PlannedparenthoodHoustonTo spoil the end before the beginning, this is a story about being exposed to HIV while not having health insurance, taking actions to prevent infection, and ending up successfully still HIV negative (several years and counting). Post-exposure prophylaxis (PEP) (taking a combination of anti-retrovirals (anti-HIV) medications as soon as you know you've been exposed to avoid being infected) works in many cases. It worked for me, and I am endlessly thankful that I had access to credit and adequate care to make it happen.

A few years ago, I was seeing someone who was HIV positive. I'm a cis woman; he's a cis man. He was infected either at birth or through breastfeeding, so he's been HIV positive effectively his entire life and has always been forthcoming and careful with his sexual partners. We always used condoms and other barrier methods.

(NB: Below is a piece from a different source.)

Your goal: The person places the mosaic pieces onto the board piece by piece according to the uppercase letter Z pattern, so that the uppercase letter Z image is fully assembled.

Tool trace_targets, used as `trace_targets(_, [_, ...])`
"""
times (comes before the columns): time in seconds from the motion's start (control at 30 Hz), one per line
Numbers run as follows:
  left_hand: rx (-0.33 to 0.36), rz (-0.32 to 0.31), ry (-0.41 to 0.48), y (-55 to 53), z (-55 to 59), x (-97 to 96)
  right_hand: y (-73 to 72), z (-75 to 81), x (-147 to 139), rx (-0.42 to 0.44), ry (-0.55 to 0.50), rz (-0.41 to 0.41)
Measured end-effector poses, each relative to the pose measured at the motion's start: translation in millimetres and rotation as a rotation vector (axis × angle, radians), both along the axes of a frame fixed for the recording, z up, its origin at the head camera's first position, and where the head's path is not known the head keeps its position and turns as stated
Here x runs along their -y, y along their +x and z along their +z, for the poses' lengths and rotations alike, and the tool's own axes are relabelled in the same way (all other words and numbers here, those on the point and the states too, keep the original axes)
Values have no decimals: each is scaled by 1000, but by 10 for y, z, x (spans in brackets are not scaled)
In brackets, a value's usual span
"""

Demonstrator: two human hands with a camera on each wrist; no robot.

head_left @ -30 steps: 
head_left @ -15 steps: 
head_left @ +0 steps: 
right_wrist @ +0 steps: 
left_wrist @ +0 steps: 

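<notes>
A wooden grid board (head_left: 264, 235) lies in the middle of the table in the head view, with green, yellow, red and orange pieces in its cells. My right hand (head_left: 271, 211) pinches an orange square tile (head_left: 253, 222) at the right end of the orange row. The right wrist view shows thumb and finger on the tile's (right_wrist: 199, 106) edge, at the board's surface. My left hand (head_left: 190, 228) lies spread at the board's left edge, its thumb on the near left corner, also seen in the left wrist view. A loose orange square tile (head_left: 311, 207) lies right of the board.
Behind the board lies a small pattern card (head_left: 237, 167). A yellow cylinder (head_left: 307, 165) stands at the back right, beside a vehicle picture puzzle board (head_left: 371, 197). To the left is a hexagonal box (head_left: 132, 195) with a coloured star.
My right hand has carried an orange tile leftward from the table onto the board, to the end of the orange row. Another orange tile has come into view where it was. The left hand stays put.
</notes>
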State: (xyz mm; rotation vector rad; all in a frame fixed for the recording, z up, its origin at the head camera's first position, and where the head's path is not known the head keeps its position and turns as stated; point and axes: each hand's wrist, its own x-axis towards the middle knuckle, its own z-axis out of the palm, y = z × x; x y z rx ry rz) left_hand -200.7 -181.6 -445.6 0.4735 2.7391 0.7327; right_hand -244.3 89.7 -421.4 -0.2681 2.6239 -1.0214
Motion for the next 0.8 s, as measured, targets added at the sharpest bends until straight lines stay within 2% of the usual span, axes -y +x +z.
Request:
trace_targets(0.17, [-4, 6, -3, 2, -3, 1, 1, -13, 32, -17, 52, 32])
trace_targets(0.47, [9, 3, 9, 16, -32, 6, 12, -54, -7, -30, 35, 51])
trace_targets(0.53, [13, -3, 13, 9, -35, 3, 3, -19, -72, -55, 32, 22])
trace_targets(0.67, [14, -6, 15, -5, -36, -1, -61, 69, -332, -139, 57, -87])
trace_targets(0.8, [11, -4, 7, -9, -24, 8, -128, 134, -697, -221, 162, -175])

The risk of transmission was higher than usual in his case because of his then-current health status. He'd been through multiple periods of serious depression earlier in life, during which he'd temporarily stopped taking his medication intermittently, and now met the medical definition for AIDS. Even though he'd gone back to taking his medication on time, every time while we were involved, this meant that he had even more copies of the virus active in his body than he had when he was "merely" HIV positive. (I am not a medical professional, so my layman's understanding should be viewed as an approximation and based on my memory of what I learned through this experience.)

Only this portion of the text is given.